Bah. All these cultivated heartful praise of underestimated masterpieces. It's fun to be the bull in a china shop \:D/ .
Tommaso wrote:Great! You won't like to hear this, Lubitsch, but somehow I really can't help imagining your 'revenge' with the sound of the voice of Marcel Reich-Ranicki :D

It's not an evil hun, it's THE evil hun. And it makes all the difference. The man was the eponym of style and intelligence (with a twist), and while of course I like most of his 20s films even better, "Blind Husbands" has already so much of Stroheim's uniqueness to it that I can't see what's wrong with it. The story may be conventional, but not the sardonic treatment of it. Oh, and my avatar says that he also liked the mountains, of course. ;)

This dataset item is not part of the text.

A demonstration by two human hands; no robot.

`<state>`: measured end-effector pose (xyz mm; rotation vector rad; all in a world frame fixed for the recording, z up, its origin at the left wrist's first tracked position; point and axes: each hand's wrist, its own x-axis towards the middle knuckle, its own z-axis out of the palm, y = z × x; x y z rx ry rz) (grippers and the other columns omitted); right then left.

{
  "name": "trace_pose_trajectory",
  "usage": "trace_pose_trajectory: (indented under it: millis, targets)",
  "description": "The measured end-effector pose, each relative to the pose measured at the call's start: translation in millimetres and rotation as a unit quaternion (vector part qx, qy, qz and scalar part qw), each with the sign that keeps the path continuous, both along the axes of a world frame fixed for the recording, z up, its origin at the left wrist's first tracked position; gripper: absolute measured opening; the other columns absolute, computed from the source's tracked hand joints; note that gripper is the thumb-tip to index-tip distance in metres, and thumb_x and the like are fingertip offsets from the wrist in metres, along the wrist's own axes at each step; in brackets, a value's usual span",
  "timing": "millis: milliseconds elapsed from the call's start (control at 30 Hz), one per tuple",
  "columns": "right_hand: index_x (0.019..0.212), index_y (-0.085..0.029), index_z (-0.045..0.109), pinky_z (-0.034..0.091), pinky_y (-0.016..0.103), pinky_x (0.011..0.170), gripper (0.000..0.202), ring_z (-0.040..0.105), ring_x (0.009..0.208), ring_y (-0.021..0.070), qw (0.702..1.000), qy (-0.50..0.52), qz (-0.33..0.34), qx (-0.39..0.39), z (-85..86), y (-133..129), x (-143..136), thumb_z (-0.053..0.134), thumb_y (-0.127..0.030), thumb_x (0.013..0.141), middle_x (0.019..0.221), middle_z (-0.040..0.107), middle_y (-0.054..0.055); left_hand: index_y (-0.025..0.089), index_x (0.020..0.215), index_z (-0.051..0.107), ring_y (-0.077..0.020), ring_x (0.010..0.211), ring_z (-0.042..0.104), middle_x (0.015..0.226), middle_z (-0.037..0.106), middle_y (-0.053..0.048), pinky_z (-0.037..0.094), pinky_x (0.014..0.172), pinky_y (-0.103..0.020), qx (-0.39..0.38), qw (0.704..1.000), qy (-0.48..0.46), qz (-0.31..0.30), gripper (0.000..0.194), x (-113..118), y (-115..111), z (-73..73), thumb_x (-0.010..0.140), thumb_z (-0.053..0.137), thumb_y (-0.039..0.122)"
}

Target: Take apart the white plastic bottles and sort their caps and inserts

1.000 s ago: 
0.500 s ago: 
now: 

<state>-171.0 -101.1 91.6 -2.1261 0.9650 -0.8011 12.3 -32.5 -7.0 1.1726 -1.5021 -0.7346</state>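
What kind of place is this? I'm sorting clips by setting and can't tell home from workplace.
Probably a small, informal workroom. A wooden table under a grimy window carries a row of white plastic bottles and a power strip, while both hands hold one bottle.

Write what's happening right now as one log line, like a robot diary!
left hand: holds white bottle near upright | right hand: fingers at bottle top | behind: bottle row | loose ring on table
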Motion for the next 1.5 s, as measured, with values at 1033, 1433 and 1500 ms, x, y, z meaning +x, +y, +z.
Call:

You should have clamoured a bit more for "Unheimliche Geschichten" perhaps. I have had the arte recording for ages, but simply didn't think about rewatching it. As to the unavailability of "Ingmarssönerna", well, you know best how to change that...
Unfortunately I don't because I saw this film together with the rest of Sjöström's Swedish films in Munich and don't have copies of them. Regarding Unheimliche Geschichten you're probably right, but we two were also the only ones who supported Der Student von Prag.
And BTW I was born in Poland and have almost as nice a rolling R in my prononciation as Reich-Ranicki (whom I like).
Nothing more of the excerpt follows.